■ **Problem to solve**
Please repeat only the lines below starting at the line that holds "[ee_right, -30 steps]" and ending at the line that holds "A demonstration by", exactly, with both of those lines included and every picture omitted.

■ **Dataset extract**
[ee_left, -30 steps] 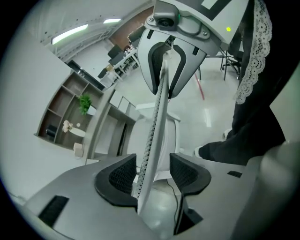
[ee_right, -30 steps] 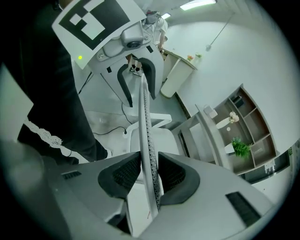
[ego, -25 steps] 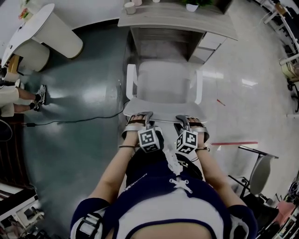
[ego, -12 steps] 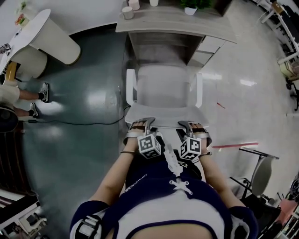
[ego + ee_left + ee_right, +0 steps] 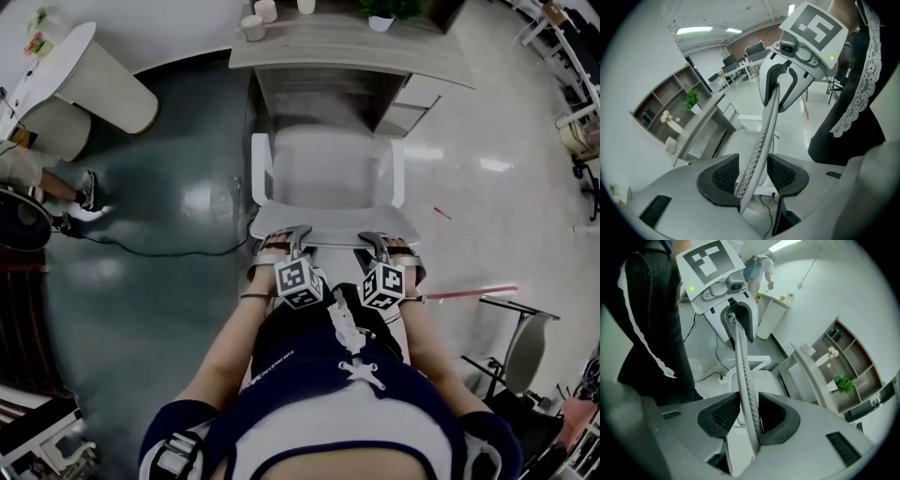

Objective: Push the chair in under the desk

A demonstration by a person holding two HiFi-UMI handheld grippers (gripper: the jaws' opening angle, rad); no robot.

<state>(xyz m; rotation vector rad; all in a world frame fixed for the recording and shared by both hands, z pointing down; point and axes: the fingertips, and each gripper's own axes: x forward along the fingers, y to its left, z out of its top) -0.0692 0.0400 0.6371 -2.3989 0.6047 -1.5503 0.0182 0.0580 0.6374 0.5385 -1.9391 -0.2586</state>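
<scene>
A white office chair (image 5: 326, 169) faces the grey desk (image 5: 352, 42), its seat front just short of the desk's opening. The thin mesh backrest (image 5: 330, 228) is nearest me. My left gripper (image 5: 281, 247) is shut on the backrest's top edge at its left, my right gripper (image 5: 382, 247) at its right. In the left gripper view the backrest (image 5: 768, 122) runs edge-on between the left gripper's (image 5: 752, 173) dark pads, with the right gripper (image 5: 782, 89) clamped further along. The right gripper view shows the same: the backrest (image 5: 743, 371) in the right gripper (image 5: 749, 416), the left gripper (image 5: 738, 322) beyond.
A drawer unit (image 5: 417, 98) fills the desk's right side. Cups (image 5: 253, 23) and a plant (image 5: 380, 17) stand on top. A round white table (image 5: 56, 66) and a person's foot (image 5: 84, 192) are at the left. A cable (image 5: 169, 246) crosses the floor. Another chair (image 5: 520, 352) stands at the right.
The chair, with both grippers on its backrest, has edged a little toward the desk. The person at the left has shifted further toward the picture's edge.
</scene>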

■ **Exercise answer**
[ee_right, -30 steps] 
[ego, -25 steps] 
[ego, -12 steps] 
[ego + ee_left + ee_right, +0 steps] 

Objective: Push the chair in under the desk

A demonstration by a person holding two HiFi-UMI handheld grippers (gripper: the jaws' opening angle, rad); no robot.

Exercise complete, with nothing further to add.